When it comes to the average consumer, however, I can't see this ever taking
off for a couple reasons:

1\. Smell is one of our least important senses - while it might help
immersion, very little of our information about our world comes through our
noses, comparatively speaking. There are many, many subjects that might be
improved to provide better immersion than scents, which are, ultimately,
optional.

2\. On a related note, smell is a less developed sense. The amount of
bandwidth our noses provide is massively limited, unlike audio or visual
effects. Additionally, multiple smells in a short timeframe will interfere
with each other, preventing more complex arrangements. This means there is
less design space for creators to use and consumers to experience.

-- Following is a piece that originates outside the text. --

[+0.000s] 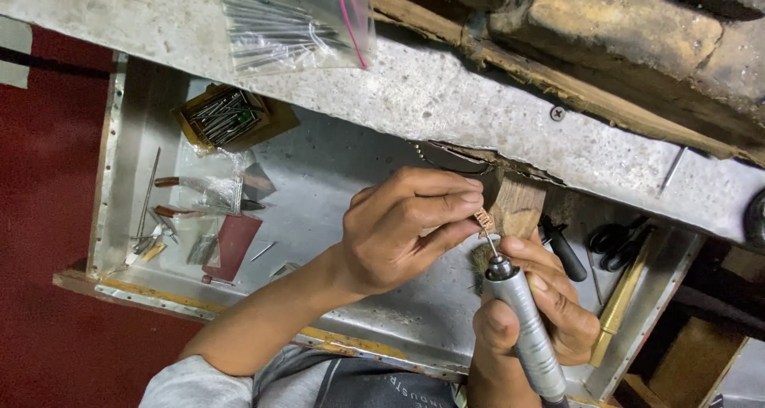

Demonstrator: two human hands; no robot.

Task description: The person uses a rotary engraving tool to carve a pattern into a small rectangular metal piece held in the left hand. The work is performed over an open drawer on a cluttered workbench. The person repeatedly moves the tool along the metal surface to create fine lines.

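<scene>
My left hand (406, 229) pinches a small coppery metal piece (484, 219) between thumb and fingertips, resting it against a wooden bench peg (518, 205). My right hand (530, 312) grips a silver rotary handpiece (526, 328) like a pen. Its thin bit touches the small piece from below. A small brush (480, 258) lies just under the piece, partly hidden by my fingers.
A metal tray drawer (351, 161) lies under my hands, with hand tools (199, 197), a dark red sheet (233, 245) and a box of thin steel rods (227, 115) at the left. A clear bag of rods (295, 21) sits on the grey bench top. Black-handled pliers (617, 241) lie at right.
</scene>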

3\. Because of this, most people's olfactory needs can be satisfied with less
difficulty at a lower cost. Rather than purchasing an expensive device that
requires power and refills, you can just get an air freshener. Novelty and
variety in smells is much less of a priority than simple maintenance of a
pleasant base standard.

In the long term, I'm sure smell simulation will be achieved for VR-style
experiences - but almost certainly not through these devices. As long as
there's no simulation of motion, or, less importantly, touch, immersion will
not be complete enough for lack of smell to be a notable factor. I expect that
all three of these senses will become available when we're able to manipulate
them more directly - attaching to the nerves, or perhaps via neural implants,
as any physical measures for motion or touch are crude and generally
ineffective - and that olfactory devices will see negligible success in the
meantime, until they're obsoleted.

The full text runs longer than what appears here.